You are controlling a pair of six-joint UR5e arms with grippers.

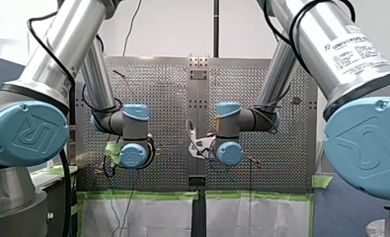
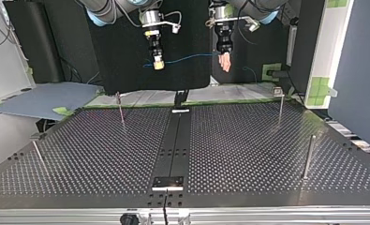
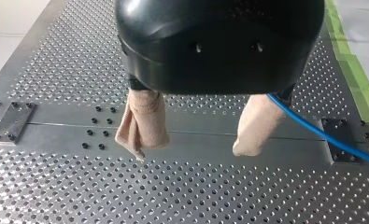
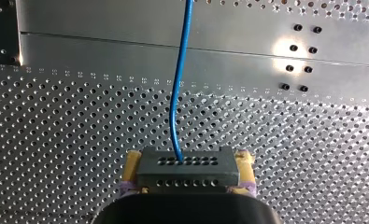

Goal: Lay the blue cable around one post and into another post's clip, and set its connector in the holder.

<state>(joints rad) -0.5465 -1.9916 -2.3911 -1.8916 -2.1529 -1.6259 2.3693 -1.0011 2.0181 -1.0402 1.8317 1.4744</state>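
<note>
Right gripper (image 4: pixel 188 161) clamped on connector (image 4: pixel 188 173), blue cable (image 4: pixel 174 107) runs past left gripper (image 3: pixel 191 150), spread apart, both above table (image 3: pixel 56 186) middle.

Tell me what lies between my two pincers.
Only the blue cable, strung through the air between my right pincer and my left pincer. The top view shows it, high above the table.
</note>
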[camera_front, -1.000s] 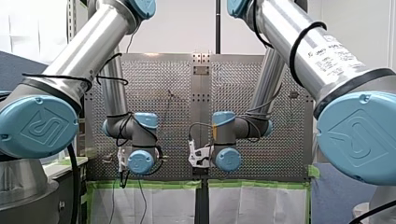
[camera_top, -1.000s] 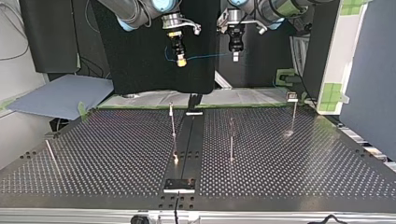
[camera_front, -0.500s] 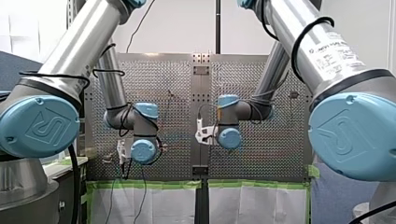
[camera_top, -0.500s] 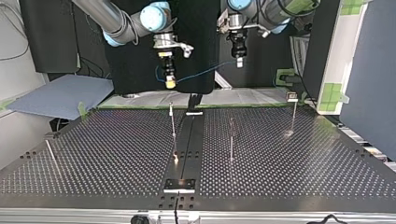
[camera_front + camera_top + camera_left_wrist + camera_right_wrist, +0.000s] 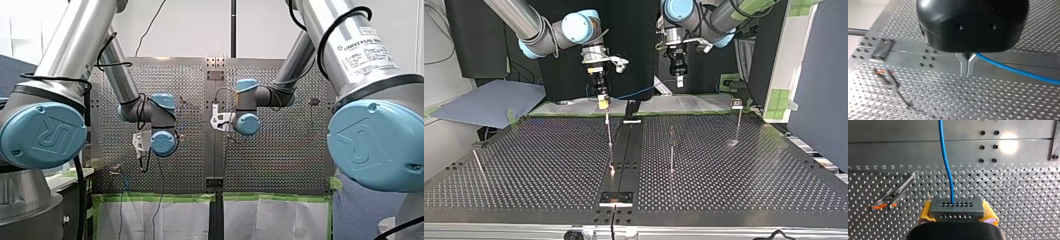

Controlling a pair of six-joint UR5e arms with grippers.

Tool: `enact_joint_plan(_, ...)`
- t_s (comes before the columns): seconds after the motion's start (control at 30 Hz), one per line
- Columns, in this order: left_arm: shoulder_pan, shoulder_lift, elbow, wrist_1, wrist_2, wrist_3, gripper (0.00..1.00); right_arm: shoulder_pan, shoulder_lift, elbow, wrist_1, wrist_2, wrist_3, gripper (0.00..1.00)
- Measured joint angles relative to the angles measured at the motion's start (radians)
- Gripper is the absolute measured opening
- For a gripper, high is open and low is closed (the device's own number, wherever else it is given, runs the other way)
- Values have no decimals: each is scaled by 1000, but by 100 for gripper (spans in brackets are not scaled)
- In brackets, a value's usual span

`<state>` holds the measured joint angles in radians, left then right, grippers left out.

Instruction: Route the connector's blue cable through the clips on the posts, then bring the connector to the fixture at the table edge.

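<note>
Connector (image 5: pixel 957 207), a small grey block with rows of holes, sits pinched between the yellow pads (image 5: pixel 926 210) of my right gripper (image 5: pixel 957 213), which is clamped on its two ends. Its blue cable (image 5: pixel 946 162) leaves the block's face and runs through the air to my left gripper (image 5: pixel 967 65), whose metal fingers (image 5: pixel 963 63) are pressed together with the cable coming out from between them.

In the top view the connector hangs over the far edge of the table (image 5: pixel 724 190). It appears to be just above the tip of a post (image 5: pixel 609 132) and its clip (image 5: pixel 607 113), and the cable touches no clip. A second post (image 5: pixel 671 150) and a third post (image 5: pixel 738 122) stand apart toward that view's right. A plate (image 5: pixel 616 198) at the near edge looks like the fixture.

Routing seems only to be starting. The next move likely calls for both arms to lower the span between them into the first clip, keeping the connector clear of the post's tip and both grips firm
</note>
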<state>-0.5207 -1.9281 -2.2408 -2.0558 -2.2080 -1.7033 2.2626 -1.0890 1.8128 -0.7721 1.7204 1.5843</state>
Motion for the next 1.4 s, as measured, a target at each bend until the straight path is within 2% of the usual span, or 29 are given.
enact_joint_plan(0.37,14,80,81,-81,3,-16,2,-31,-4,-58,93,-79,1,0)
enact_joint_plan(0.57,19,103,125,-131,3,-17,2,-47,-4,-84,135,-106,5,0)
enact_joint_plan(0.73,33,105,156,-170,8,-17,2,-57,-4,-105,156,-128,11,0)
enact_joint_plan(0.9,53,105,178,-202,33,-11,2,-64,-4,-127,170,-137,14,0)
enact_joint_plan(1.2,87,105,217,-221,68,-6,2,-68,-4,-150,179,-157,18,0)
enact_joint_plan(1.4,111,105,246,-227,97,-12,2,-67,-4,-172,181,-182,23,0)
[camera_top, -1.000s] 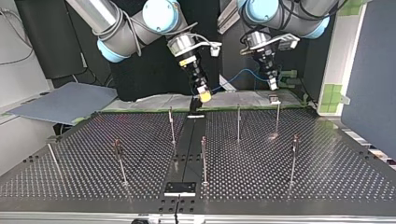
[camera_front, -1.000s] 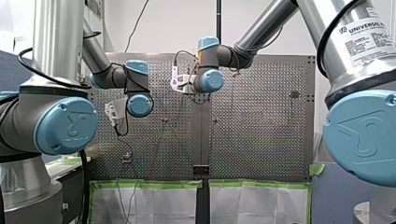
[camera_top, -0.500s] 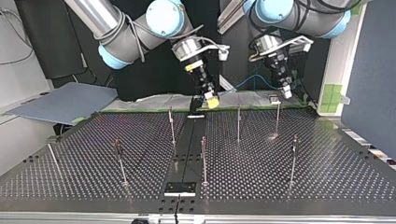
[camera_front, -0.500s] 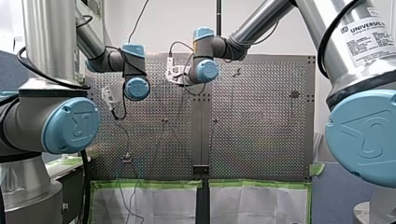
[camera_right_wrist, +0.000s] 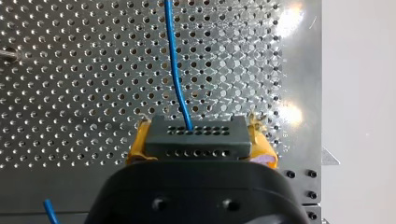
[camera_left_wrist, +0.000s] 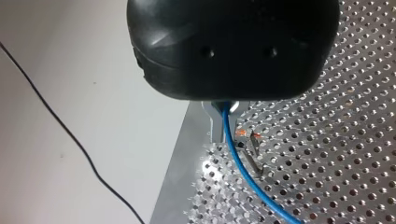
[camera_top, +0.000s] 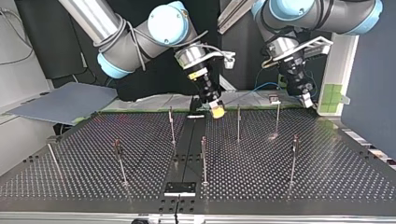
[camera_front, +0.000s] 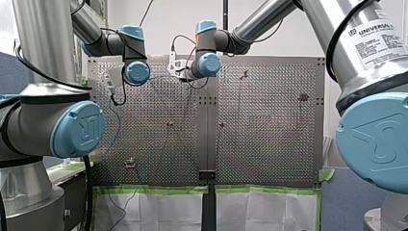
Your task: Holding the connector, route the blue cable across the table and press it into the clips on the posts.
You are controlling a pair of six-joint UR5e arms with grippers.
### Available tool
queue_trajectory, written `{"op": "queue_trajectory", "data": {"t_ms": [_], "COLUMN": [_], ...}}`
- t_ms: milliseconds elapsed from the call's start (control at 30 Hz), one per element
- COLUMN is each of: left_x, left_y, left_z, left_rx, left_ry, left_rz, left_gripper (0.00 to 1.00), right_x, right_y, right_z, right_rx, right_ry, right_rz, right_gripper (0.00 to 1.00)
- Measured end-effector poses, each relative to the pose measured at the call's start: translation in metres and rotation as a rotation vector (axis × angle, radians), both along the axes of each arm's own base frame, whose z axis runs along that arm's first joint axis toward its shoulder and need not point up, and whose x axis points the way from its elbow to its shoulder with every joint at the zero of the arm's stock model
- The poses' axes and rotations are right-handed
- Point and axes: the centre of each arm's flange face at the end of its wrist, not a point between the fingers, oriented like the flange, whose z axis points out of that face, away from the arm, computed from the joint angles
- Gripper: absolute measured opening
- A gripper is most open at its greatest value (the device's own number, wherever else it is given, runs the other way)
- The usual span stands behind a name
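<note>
My right gripper has its yellow pads shut on a dark connector with rows of holes. The blue cable runs out of the connector, ahead over the perforated table. In the top view that gripper hangs over the table's far edge near the middle. My left gripper is shut on the blue cable, just above a thin post with a clip. In the top view it sits right of a far post, with the cable slung between the grippers.
Several thin posts stand on the table, among them ones at the middle, right and left. A black strip runs down the table's centre. A grey sheet lies off the far left corner.
Both grippers have moved toward the top view's right and lower, taking the connector and cable along. In the front view both wrists have moved up and to the left.
</note>
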Motion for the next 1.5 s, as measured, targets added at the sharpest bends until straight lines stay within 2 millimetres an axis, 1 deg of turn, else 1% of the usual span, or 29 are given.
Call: {"op": "queue_trajectory", "data": {"t_ms": [300, 633, 767, 900, 1033, 1267, 1500], "left_x": [0.019, 0.045, 0.054, 0.064, 0.073, 0.088, 0.102], "left_y": [0.001, 0.009, 0.014, 0.02, 0.026, 0.035, 0.043], "left_z": [-0.008, 0.01, 0.022, 0.029, 0.031, 0.027, 0.027], "left_rx": [0.017, 0.017, 0.018, 0.019, 0.021, 0.019, 0.014], "left_ry": [0.064, 0.014, -0.011, -0.021, -0.022, -0.024, -0.049], "left_rz": [-0.027, -0.033, -0.039, -0.031, -0.021, -0.031, -0.061], "left_gripper": [0.0, 0.0, 0.0, 0.0, 0.0, 0.0, 0.0], "right_x": [0.007, 0.021, 0.027, 0.031, 0.036, 0.043, 0.049], "right_y": [-0.016, -0.03, -0.034, -0.038, -0.042, -0.052, -0.061], "right_z": [0.018, 0.02, 0.024, 0.028, 0.035, 0.05, 0.065], "right_rx": [-0.016, -0.013, -0.015, -0.016, -0.024, -0.044, -0.064], "right_ry": [-0.02, -0.017, -0.019, -0.019, -0.03, -0.055, -0.08], "right_rz": [-0.012, -0.015, -0.015, -0.015, -0.015, -0.02, -0.028], "right_gripper": [0.0, 0.0, 0.0, 0.0, 0.0, 0.0, 0.0]}}
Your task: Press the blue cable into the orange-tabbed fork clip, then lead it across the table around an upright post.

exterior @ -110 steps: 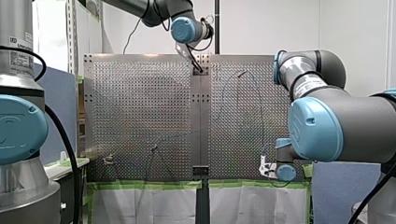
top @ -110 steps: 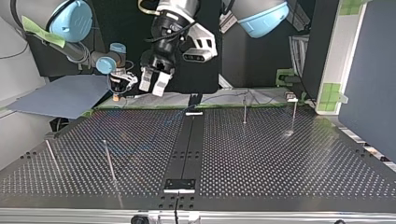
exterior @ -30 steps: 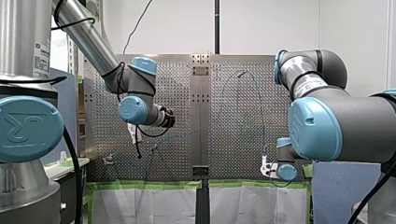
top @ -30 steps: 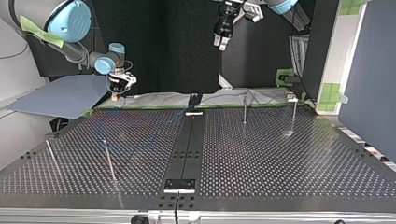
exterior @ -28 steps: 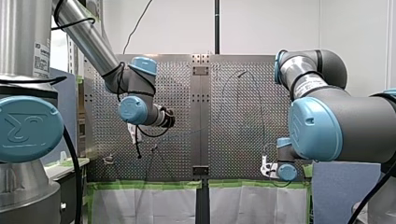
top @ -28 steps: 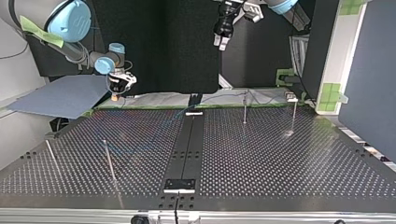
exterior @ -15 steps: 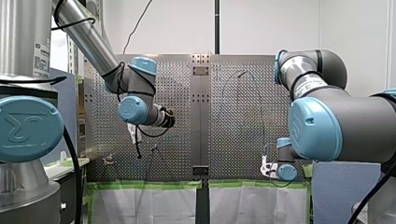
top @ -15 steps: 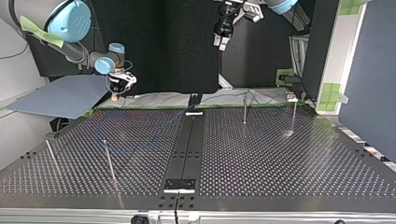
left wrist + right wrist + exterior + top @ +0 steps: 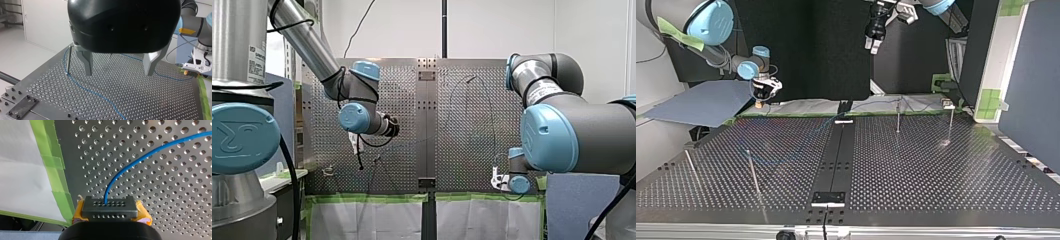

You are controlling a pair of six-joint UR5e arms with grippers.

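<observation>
On worktop (image 9: 936, 170), right claw (image 9: 761, 95) low at far edge, view-left of black centre strip (image 9: 836, 155); left claw (image 9: 872, 45) high above strip's far end; blue cable (image 9: 781, 161) loops view-left of strip

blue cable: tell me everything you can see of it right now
The blue cable is thin, smooth and flexible, apparently plastic-sheathed. One end is pinched in my right claw; from there it curves away, lying slack on the perforated table. In the left wrist view it runs in loose waves past the foot of an upright post; whether it touches the post is unclear. My left claw hangs open above it, not touching.
</observation>
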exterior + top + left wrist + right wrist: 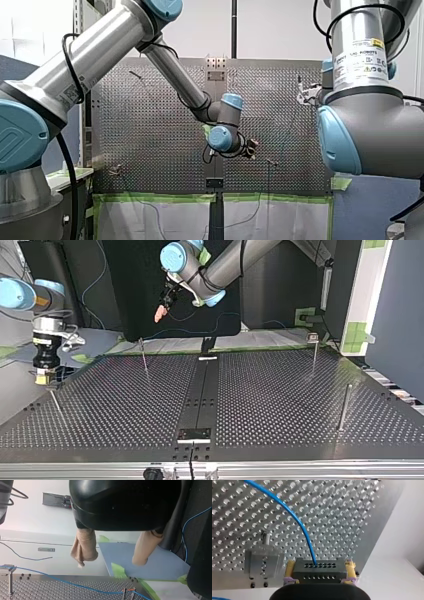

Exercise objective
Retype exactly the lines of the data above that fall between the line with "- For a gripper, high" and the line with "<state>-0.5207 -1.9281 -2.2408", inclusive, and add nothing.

Written solution
- For a gripper, high is open and low is closed (the device's own number, wherever else it is given, runs the other way)
- Values have no decimals: each is scaled by 1000, but by 100 for gripper (spans in brackets are not scaled)
- In brackets, a value's usual span

`<state>` holds the measured joint angles in radians, left then right, grippers left out.

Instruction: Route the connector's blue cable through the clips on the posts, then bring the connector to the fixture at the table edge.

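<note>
Connector (image 5: pixel 957 207), a small grey block with rows of holes, sits pinched between the yellow pads (image 5: pixel 926 210) of my right gripper (image 5: pixel 957 213), which is clamped on its two ends. Its blue cable (image 5: pixel 946 162) leaves the block's face and runs through the air to my left gripper (image 5: pixel 967 65), whose metal fingers (image 5: pixel 963 63) are pressed together with the cable coming out from between them.

In the top view the connector hangs over the far edge of the table (image 5: pixel 724 190). It appears to be just above the tip of a post (image 5: pixel 609 132) and its clip (image 5: pixel 607 113), and the cable touches no clip. A second post (image 5: pixel 671 150) and a third post (image 5: pixel 738 122) stand apart toward that view's right. A plate (image 5: pixel 616 198) at the near edge looks like the fixture.

Routing seems only to be starting. The next move likely calls for both arms to lower the span between them into the first clip, keeping the connector clear of the post's tip and both grips firm
</note>
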<state>-0.5207 -1.9281 -2.2408 -2.0558 -2.2080 -1.7033 2.2626 -1.0890 1.8128 -0.7721 1.7204 1.5843</state>

The exercise requires no additional answer.